* TASK OBJECTIVE: Each and every line of the data must appear exactly as given.

* RECORDED DATA:
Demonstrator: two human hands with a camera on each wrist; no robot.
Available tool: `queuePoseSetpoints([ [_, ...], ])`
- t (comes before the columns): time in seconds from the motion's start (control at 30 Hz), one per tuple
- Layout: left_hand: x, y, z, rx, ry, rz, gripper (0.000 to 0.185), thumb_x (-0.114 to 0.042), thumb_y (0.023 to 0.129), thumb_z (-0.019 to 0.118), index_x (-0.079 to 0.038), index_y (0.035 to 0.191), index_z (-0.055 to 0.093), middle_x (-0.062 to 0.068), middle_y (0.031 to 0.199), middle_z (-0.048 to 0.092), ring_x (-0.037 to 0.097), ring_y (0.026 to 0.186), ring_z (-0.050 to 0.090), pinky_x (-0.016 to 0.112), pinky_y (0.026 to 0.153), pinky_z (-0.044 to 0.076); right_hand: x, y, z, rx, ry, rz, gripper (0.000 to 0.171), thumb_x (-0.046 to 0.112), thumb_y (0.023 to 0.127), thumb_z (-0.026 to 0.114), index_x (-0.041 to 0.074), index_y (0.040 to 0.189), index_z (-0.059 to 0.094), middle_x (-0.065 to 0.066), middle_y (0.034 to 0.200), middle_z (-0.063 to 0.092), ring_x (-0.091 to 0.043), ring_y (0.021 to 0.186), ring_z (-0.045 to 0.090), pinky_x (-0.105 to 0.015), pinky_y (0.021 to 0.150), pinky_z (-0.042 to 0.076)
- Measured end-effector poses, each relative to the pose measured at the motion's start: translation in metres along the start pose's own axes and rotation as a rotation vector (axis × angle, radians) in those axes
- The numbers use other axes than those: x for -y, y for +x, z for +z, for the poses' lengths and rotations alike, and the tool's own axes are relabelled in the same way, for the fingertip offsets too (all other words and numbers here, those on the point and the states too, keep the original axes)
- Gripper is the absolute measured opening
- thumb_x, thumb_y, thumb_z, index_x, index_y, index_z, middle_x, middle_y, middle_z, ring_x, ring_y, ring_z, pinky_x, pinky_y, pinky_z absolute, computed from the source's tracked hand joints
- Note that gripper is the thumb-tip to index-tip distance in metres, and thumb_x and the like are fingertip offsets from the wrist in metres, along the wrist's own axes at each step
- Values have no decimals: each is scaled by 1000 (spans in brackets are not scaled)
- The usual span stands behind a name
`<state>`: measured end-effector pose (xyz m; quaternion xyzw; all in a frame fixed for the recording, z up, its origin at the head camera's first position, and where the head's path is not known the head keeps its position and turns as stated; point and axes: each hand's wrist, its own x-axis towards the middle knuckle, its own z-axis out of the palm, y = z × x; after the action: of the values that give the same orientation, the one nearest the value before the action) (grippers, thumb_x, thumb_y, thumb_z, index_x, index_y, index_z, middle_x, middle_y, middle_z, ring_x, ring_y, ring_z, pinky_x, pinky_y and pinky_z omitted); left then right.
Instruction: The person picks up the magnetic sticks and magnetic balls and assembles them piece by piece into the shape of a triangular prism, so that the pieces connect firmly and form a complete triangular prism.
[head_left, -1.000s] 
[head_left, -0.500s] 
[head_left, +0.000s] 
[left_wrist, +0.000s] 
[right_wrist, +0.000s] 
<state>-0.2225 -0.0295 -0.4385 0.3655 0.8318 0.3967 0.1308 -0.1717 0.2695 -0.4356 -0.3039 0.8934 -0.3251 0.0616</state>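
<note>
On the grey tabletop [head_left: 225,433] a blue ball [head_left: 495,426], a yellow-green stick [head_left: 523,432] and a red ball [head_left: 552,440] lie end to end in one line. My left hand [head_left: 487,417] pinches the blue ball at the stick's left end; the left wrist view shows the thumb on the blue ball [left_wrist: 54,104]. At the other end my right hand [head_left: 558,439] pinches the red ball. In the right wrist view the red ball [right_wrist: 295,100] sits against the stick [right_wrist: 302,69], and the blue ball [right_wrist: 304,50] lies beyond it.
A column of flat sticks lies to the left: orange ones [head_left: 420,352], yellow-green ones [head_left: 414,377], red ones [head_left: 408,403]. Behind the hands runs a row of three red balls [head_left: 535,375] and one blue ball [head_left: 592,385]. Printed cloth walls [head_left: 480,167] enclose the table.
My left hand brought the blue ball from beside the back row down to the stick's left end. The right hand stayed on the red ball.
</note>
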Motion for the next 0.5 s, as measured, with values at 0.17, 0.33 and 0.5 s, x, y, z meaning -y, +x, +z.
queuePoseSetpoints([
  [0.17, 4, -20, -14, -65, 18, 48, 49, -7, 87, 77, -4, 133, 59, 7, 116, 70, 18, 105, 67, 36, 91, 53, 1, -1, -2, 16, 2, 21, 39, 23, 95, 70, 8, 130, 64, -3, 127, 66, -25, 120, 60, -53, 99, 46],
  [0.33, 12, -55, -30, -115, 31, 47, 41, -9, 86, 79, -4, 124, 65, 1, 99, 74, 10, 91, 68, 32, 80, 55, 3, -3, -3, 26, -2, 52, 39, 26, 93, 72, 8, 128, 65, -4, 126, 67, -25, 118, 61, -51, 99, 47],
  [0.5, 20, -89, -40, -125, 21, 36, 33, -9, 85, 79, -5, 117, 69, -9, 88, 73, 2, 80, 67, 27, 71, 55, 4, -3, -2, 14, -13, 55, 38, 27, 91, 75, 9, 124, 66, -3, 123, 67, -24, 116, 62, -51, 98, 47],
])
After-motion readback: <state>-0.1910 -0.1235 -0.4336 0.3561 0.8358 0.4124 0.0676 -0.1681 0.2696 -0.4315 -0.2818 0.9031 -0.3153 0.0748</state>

* SOLUTION FOR THIS TASK:
Demonstrator: two human hands with a camera on each wrist; no robot.
Available tool: `queuePoseSetpoints([ [_, ...], ])`
- t (comes before the columns): time in seconds from the motion's start (control at 30 Hz), one per tuple
- Layout: left_hand: x, y, z, rx, ry, rz, gripper (0.000 to 0.185), thumb_x (-0.114 to 0.042), thumb_y (0.023 to 0.129), thumb_z (-0.019 to 0.118), index_x (-0.079 to 0.038), index_y (0.035 to 0.191), index_z (-0.055 to 0.093), middle_x (-0.062 to 0.068), middle_y (0.031 to 0.199), middle_z (-0.048 to 0.092), ring_x (-0.037 to 0.097), ring_y (0.026 to 0.186), ring_z (-0.050 to 0.090), pinky_x (-0.016 to 0.112), pinky_y (0.026 to 0.153), pinky_z (-0.044 to 0.076); right_hand: x, y, z, rx, ry, rz, gripper (0.000 to 0.171), thumb_x (-0.046 to 0.112), thumb_y (0.023 to 0.127), thumb_z (-0.026 to 0.114), index_x (-0.041 to 0.074), index_y (0.040 to 0.189), index_z (-0.059 to 0.094), middle_x (-0.065 to 0.066), middle_y (0.034 to 0.200), middle_z (-0.063 to 0.092), ring_x (-0.091 to 0.043), ring_y (0.021 to 0.186), ring_z (-0.045 to 0.090), pinky_x (-0.105 to 0.015), pinky_y (0.021 to 0.150), pinky_z (-0.042 to 0.076)
- Measured end-effector poses, each relative to the pose measured at the motion's start: translation in metres along the start pose's own axes and rotation as a rotation vector (axis × angle, radians) in those axes
- The numbers use other axes than those: x for -y, y for +x, z for +z, for the poses' lengths and rotations alike, and the tool's own axes are relabelled in the same way, for the fingertip offsets too (all other words and numbers here, those on the point and the states too, keep the original axes)
- Gripper is the absolute measured opening
- thumb_x, thumb_y, thumb_z, index_x, index_y, index_z, middle_x, middle_y, middle_z, ring_x, ring_y, ring_z, pinky_x, pinky_y, pinky_z absolute, computed from the source's tracked hand joints
- Note that gripper is the thumb-tip to index-tip distance in metres, and thumb_x and the like are fingertip offsets from the wrist in metres, along the wrist's own axes at each step
- Values have no decimals: each is scaled by 1000 (spans in brackets are not scaled)
- The usual span stands behind a name
`<state>`: measured end-effector pose (xyz m; quaternion xyzw; all in a frame fixed for the recording, z up, its origin at the head camera's first position, and where the head's path is not known the head keeps its position and turns as stated; point and axes: each hand's wrist, its own x-axis towards the middle knuckle, its own z-axis out of the palm, y = z × x; after the action: of the values that give the same orientation, the one nearest the value before the action) (grippers, thumb_x, thumb_y, thumb_z, index_x, index_y, index_z, middle_x, middle_y, middle_z, ring_x, ring_y, ring_z, pinky_x, pinky_y and pinky_z omitted); left then right.
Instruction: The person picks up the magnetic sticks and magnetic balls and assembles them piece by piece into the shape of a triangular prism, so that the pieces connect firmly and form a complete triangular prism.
[head_left, -1.000s] 
[head_left, -0.500s] 
[head_left, +0.000s] 
[left_wrist, +0.000s] 
[right_wrist, +0.000s] 
<state>-0.2225 -0.0295 -0.4385 0.3655 0.8318 0.3967 0.1308 -0.1717 0.2695 -0.4356 -0.3039 0.8934 -0.3251 0.0616</state>
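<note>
On the grey tabletop [head_left: 225,433] a blue ball [head_left: 495,426], a yellow-green stick [head_left: 523,432] and a red ball [head_left: 552,440] lie end to end in one line. My left hand [head_left: 487,417] pinches the blue ball at the stick's left end; the left wrist view shows the thumb on the blue ball [left_wrist: 54,104]. At the other end my right hand [head_left: 558,439] pinches the red ball. In the right wrist view the red ball [right_wrist: 295,100] sits against the stick [right_wrist: 302,69], and the blue ball [right_wrist: 304,50] lies beyond it.
A column of flat sticks lies to the left: orange ones [head_left: 420,352], yellow-green ones [head_left: 414,377], red ones [head_left: 408,403]. Behind the hands runs a row of three red balls [head_left: 535,375] and one blue ball [head_left: 592,385]. Printed cloth walls [head_left: 480,167] enclose the table.
My left hand brought the blue ball from beside the back row down to the stick's left end. The right hand stayed on the red ball.
</note>
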Motion for the next 0.5 s, as measured, with values at 0.17, 0.33 and 0.5 s, x, y, z meaning -y, +x, +z.
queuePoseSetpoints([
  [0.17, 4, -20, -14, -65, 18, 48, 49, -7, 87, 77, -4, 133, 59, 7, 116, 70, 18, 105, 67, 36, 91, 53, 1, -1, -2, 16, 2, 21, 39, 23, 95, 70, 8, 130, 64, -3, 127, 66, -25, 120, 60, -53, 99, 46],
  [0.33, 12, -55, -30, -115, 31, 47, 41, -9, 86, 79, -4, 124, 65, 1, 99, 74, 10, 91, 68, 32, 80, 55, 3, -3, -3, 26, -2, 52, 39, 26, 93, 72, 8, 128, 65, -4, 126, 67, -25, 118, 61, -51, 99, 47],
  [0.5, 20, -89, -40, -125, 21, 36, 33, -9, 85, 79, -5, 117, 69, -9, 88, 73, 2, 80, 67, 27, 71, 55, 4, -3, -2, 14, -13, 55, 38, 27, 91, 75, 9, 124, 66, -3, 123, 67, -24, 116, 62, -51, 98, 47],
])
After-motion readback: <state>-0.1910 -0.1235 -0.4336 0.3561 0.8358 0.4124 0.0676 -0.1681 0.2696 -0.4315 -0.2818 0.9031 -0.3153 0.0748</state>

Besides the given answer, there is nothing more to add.